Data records
☆ ☆ ☆
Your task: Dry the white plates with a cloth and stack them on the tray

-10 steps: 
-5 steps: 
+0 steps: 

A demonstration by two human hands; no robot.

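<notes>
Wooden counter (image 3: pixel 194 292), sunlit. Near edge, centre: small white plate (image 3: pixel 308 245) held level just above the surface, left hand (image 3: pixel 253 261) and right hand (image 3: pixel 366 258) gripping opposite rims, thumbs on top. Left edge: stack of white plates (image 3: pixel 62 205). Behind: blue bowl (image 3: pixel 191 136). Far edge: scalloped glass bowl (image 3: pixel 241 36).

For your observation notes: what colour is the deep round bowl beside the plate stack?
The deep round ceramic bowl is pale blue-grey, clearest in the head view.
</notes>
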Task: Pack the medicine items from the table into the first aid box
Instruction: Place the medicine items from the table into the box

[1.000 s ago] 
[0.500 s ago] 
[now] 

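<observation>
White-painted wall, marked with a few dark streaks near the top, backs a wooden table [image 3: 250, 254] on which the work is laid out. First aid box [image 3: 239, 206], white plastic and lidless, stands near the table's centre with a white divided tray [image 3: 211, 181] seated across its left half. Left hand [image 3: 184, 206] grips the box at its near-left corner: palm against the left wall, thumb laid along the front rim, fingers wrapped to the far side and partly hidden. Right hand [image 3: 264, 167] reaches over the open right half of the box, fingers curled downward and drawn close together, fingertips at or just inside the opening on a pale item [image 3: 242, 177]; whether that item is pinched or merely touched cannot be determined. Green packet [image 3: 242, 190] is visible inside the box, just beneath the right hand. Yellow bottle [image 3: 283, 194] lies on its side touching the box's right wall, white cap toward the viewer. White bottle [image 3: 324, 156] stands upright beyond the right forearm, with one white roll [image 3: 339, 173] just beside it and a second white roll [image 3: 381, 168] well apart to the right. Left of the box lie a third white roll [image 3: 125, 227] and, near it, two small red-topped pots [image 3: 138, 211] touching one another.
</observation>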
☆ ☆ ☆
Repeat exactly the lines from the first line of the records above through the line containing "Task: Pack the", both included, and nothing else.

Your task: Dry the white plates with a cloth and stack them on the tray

-10 steps: 
-5 steps: 
+0 steps: 

A demonstration by two human hands; no robot.

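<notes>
Wooden counter (image 3: pixel 194 292), sunlit. Near edge, centre: small white plate (image 3: pixel 308 245) held level just above the surface, left hand (image 3: pixel 253 261) and right hand (image 3: pixel 366 258) gripping opposite rims, thumbs on top. Left edge: stack of white plates (image 3: pixel 62 205). Behind: blue bowl (image 3: pixel 191 136). Far edge: scalloped glass bowl (image 3: pixel 241 36).

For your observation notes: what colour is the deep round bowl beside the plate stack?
The deep round ceramic bowl is pale blue-grey, clearest in the head view.
</notes>
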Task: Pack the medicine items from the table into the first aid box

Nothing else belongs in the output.